Jan. 29, 2014— -- Nearly 8,000 students across Georgia and Alabama woke up today in school gyms or on buses. Streets and highways were littered with abandoned cars. Others emerged from churches, fire stations and grocery stores where they had spent the night after a rare snowstorm left thousands of unaccustomed southerners frozen in their tracks.
"Weather got so severe that we had to close the school," said Christine Hoffman, the principal of Inverness Elementary School in Birmingham, Ala., where 75 students spent the night. "We promised parents that staff would be at our school until every child was picked up."
Tuesday's storm deposited mere inches of snow - less than three inches in Atlanta - barely enough to qualify as a storm up North. And yet it was more than enough to paralyze Deep South cities such as Greenville, N.C., which officials say has only three snow plows, and New Orleans, which has none.
Among those who couldn't move was an expectant mom and her husband trying to get to the hospital. The woman ended up giving birth to a baby girl on Atlanta's Interstate 285.
"I could see the baby head like it was crowning so I went back to my car to get my first aid kit and some gloves and when I got back to the car the head had popped out," said Officer Tim Sheffield of the Sandy Springs Police Department, who helped deliver the baby with the father.
The below-freezing weather turned major roadways into sheets of ice, leaving thousands of drivers stranded and cars abandoned. One driver trying to get to the airport told ABC News he traveled one mile in eight hours.
"It was an incredible ordeal to drive in this kind of stuff and to make it home safe, that was a miracle to me," said another driver, Stan Coates.
The superintendent for Fulton County Schools in suburban Atlanta says his district had 90 buses stuck at midnight and a handful still stuck at 7:30 this morning.
"We have had students, unfortunately, stuck on buses all night," said Superintendent Dr. Robert Avossa. "The National Guard and other state and local officials have been helping us escort buses out of those situations."
Officials say all students have now been safely removed from stranded buses.
Many of the students stuck on buses were taken back to school, where they spent the night. Atlanta Public Schools confirmed to ABC News that several hundred students are "sheltered in place" at nine schools this morning.

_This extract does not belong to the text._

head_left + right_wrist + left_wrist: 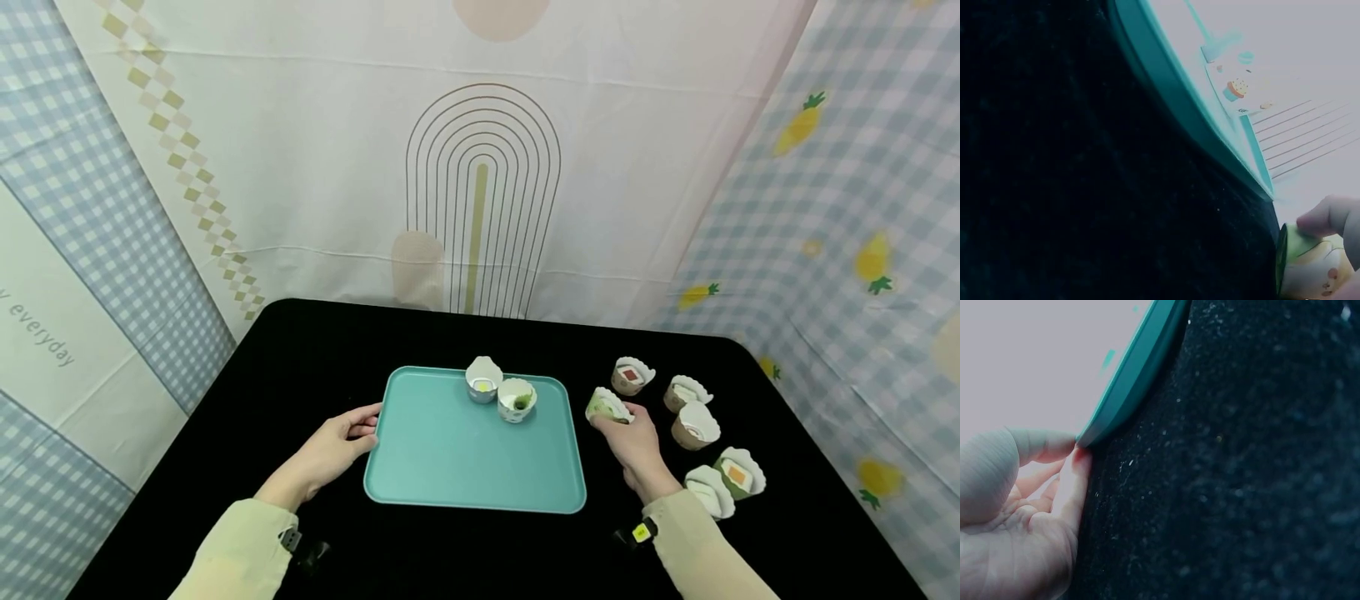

More than 600 students remained in Marietta, Cobb County schools overnight.
Another 1,400 students slept in schools in Jefferson County, Ala., overnight, according to Bob Ammons with Alabama Emergency Management, while nearly 2,000 students camped out in Shelby County schools.
An additional 4,500 students remain at schools in Hoover, Ala.
"We started thinking about how we were going to feed them," David Miles, the principal of Louis Pizitz Middle School, in Vestavia Hills, Ala., where 20 students spent the night, told ABC News.
"Our lunch room manager happened to be one of the staff members stuck here and, singlehandedly, she put together a great hot meal for the kids," Miles said. "We took care of them and we rolled out the mats and have been showing them movies."
Adding to the congestion is the fact that many drivers simply gave up on the weather, leaving their cars on the road and walking to their destination.
"It is not moving at all, it's at a complete standstill," said Brandy Wallace, an Alabama resident who abandoned her car and walked back to her office after trying to get home. "People were blocking the intersection, getting out of their cars and walking."
Georgia Gov. Nathan Deal said early today that the National Guard was sending military Humvees onto Atlanta's snarled freeway system in an attempt to move stranded school buses and get food and water to people, and that Georgia State Patrol troopers would be heading to schools where children spent the night.